I took it off my shoulder and put it down on the ground.

He smiled, just a little, and pulled me to him, and kissed me then, just for a moment. Then he said, “Do you feel a little lighter yet?”

“A little.”

“Do you want to see how light you could feel?”

I didn’t know what he was asking, not really. And so I don’t know why I agreed. But I did.

“Yes,” I whispered.

He laid his hand on my chest for a moment, and I wouldn’t be able to believe it later— I’d tell myself I had to have remembered it wrong, it was cold, the wind, the sun falling in the sky— but his hand, exposed as it was, was warm even through my sweater. Then he unbuttoned the coat and pushed it away from me, but didn’t take it back— he just let it fall to the ground.

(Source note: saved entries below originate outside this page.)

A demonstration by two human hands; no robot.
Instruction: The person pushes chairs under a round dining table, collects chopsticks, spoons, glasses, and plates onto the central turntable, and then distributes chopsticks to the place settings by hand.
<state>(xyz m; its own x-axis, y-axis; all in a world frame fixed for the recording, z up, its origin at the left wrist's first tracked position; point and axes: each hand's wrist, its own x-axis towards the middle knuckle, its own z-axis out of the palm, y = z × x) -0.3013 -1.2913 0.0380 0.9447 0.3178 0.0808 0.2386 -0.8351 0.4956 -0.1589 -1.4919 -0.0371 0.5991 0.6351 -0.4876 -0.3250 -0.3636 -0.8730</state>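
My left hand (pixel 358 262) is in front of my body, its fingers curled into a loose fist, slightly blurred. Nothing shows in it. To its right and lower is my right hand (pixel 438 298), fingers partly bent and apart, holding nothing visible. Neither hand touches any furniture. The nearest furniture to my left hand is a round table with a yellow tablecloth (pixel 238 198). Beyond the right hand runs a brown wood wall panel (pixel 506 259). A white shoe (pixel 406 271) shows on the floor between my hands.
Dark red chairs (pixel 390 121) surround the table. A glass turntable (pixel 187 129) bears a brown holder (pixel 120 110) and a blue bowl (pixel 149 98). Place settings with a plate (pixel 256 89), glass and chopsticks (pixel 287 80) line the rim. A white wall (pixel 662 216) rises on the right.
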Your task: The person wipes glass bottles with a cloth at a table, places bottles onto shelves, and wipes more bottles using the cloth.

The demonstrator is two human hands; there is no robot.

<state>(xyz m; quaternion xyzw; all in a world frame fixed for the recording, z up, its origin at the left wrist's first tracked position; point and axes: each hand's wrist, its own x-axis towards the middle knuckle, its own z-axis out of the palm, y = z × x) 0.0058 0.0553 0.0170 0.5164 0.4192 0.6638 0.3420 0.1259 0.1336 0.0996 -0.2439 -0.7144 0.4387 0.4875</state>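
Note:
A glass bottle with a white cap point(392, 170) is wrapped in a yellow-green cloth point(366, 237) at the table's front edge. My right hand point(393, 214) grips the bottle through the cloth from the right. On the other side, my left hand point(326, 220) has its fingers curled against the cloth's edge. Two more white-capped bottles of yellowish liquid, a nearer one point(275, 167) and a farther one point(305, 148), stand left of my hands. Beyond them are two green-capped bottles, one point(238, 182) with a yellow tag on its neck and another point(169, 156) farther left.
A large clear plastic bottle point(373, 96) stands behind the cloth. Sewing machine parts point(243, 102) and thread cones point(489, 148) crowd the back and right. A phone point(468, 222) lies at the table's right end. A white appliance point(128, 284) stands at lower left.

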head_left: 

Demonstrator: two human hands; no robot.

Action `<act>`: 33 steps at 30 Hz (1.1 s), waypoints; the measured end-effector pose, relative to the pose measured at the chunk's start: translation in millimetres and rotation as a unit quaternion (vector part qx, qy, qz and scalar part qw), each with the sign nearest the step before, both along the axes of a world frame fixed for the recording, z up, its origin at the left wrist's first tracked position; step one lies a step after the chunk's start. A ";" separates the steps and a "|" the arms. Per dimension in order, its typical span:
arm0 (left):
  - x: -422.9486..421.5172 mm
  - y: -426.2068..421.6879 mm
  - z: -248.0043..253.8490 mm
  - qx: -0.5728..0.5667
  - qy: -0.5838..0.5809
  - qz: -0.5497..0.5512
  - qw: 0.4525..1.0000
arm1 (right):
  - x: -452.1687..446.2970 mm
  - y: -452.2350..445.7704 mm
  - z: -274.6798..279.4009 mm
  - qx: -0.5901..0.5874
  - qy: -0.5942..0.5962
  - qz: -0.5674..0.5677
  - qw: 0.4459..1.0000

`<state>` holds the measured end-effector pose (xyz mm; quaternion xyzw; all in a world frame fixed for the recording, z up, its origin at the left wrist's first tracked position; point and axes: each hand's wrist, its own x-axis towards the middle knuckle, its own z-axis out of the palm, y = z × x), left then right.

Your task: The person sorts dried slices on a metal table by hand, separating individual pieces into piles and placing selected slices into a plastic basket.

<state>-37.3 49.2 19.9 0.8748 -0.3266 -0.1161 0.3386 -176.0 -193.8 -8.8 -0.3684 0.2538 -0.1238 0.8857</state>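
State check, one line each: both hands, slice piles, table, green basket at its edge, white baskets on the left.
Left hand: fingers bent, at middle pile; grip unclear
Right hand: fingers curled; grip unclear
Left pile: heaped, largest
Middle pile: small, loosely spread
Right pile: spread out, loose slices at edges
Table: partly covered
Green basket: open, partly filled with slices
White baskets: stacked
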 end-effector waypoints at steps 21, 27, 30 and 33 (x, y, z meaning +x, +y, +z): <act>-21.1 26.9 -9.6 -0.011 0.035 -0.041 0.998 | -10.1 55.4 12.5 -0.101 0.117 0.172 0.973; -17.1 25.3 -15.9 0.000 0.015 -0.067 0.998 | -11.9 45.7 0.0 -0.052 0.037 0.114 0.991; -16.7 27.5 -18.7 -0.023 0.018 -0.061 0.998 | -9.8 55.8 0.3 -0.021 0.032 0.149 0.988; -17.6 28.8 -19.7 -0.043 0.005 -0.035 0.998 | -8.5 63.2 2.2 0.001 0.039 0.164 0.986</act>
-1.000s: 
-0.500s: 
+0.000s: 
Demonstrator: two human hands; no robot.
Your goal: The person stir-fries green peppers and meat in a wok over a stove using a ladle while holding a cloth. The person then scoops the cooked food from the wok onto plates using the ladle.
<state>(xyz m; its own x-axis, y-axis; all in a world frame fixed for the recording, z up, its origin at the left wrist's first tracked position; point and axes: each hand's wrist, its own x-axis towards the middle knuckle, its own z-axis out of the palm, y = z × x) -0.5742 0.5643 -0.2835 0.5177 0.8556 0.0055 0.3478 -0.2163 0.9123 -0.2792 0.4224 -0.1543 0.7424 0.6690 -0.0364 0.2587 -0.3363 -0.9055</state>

“You’re going to be all right,” he said. “I need you to believe that.”

I nodded. “I will.” He lifted off my sweater then, pulling it over my head and tangling my hair even more, and it joined his coat on the ground.

“What—”

He reached behind me and unhooked my bra, and it fell on top of my sweater.

“I—”

“Hold still.”

“People will see.”

“They might,” he agreed. He picked up his coat and draped it over my shoulders. “Do you have something you’ve written, here with you?”

“Yes, but—”

“Can you choose something for me? Something you’re proud of, maybe a little scared of?”

I would wonder, for so long afterwards, why I did it, standing there with the ocean at my back and the wind at my chest, open to the world. Why I took his words at face value, why I shared with him the words that had cost me so much. Surely he could have led me further down the path of ruin. I should have known. I think I did know. But I did it anyway.

I flipped through the pages and chose. “Here,” I said.

He nodded and reached into his pocket, drawing out a thick pen. “Read it to me,” he said.

“I can’t.”

“You can.” He took my hand. “It’s just you and I here, with the waves and the wind. I want to hear you. I want you to feel your words landing safely.”

I looked down at the page, my vision blurred:

_Later, I drew figure eights on your forearm—_

—and as I read he went down on one knee before me and began to write the words across my collarbones and to my left shoulder, right up to where the coat met my body, and when he reached the end of my shoulder I drew my breath in sharply.

“Keep going.”

“I can’t.”

“You can.”

He looked up at me, the moss-green in the blue twilight, and later I would look for that color for the rest of my life— “Just keep going.”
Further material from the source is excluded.